## TASK DIRECTIONS
Please repeat exactly the lines below from the one containing "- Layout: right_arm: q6" down to the one containing "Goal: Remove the", both included, and nothing else.
:: DATASET EXTRACT
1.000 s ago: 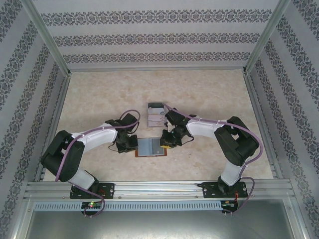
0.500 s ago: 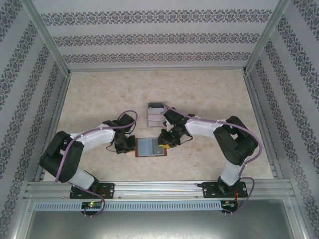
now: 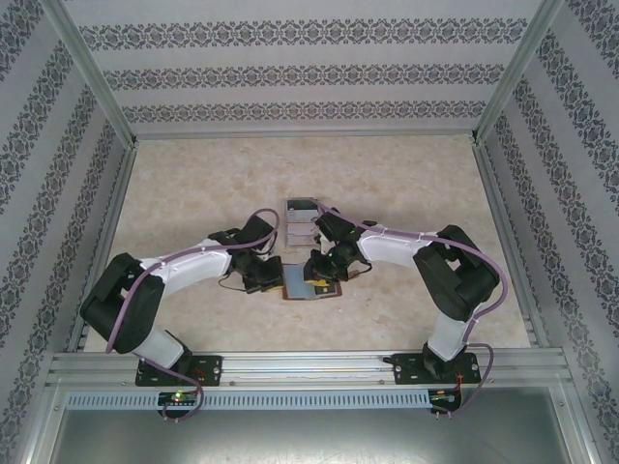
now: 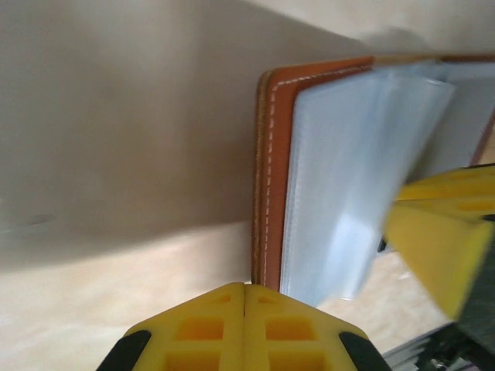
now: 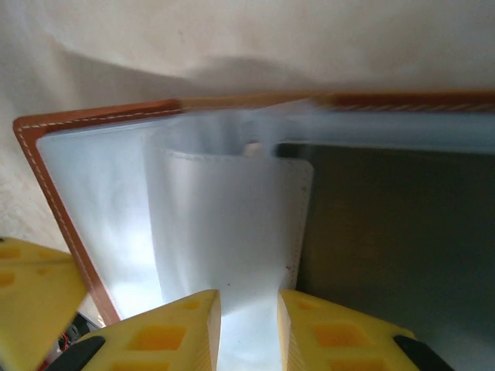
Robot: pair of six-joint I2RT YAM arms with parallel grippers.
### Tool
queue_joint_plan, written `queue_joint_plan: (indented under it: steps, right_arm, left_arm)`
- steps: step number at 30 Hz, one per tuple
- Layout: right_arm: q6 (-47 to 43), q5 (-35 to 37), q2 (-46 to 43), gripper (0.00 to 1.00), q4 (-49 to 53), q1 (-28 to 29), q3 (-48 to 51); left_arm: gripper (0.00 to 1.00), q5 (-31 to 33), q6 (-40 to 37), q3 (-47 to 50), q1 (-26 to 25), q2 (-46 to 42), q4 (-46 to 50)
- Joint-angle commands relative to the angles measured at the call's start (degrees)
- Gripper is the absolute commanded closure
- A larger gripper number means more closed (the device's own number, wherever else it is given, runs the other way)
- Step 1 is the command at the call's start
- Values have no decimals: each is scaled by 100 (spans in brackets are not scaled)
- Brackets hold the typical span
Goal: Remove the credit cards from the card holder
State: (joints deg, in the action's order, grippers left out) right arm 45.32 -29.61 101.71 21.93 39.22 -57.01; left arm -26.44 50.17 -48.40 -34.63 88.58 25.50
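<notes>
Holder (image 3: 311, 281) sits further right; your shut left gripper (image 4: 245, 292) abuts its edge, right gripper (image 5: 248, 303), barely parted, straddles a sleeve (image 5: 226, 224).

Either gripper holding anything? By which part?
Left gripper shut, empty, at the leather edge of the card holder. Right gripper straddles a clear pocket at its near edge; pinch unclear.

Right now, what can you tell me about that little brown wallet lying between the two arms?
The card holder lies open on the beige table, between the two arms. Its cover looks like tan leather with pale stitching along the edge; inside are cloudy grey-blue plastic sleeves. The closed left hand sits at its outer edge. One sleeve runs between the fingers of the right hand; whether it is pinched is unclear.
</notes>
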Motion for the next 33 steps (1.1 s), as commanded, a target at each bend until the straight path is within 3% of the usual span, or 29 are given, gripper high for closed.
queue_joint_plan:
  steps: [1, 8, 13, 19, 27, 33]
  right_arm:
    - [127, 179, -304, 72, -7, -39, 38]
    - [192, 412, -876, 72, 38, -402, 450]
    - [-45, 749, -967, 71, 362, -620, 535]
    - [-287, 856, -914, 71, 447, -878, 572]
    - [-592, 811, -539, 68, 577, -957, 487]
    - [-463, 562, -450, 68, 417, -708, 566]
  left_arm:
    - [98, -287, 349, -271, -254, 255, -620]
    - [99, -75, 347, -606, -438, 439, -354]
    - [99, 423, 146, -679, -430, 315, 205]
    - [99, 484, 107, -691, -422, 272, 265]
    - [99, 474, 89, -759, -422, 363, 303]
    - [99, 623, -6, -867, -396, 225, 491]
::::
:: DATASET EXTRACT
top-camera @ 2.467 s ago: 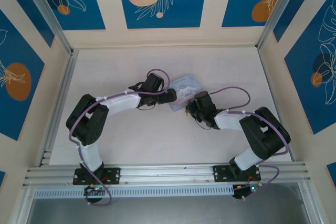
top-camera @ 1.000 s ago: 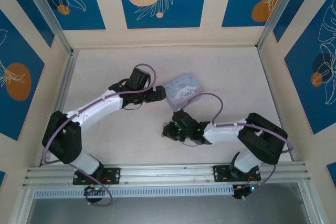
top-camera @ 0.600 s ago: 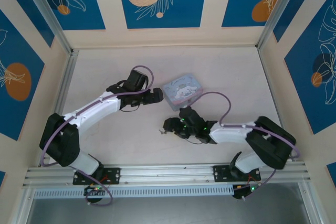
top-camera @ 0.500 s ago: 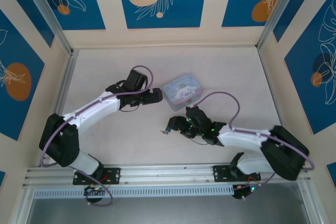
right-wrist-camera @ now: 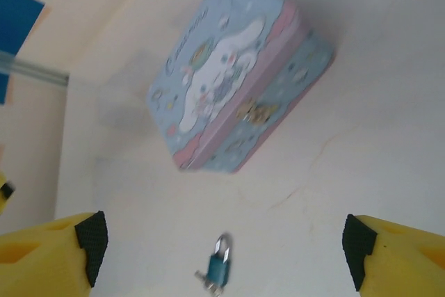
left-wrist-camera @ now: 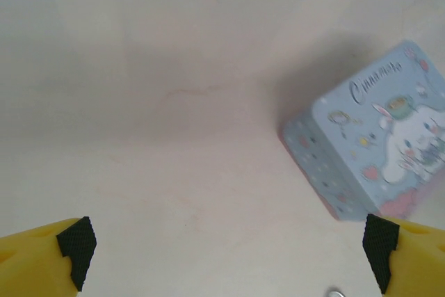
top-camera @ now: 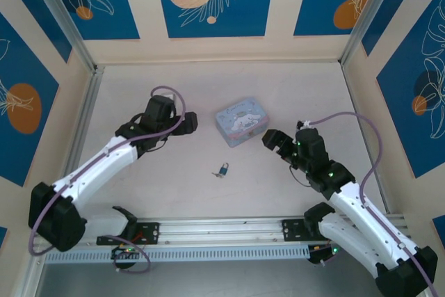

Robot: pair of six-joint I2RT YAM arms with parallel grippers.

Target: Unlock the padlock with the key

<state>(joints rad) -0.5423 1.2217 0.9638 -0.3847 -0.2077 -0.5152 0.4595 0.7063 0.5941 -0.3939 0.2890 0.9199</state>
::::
## RESULT FOR THIS EXERCISE
- Layout: right_arm: q6 (-47 to 43), q5 (-35 to 37), q2 (-46 to 43), gripper (0.00 to 1.00), q4 (-49 to 53), q1 (-28 to 29), q3 (-48 to 51); left_arm: gripper (0.00 to 1.00), q5 (-31 to 33), q6 (-40 to 37), q3 (-47 to 50), q1 (-26 to 25), q2 (-46 to 42), q4 (-46 to 50)
- Joint-angle commands relative to the angles measured at the call's start (degrees)
- Gripper is the absolute commanded closure
- A larger gripper number means more closed (the device's own number, wherever else it is given, runs the other way)
- Step 1 is the command at the call's start
- Values have no decimals: each is scaled by 100 (spans in brackets are not scaled)
- Brackets hold the typical span
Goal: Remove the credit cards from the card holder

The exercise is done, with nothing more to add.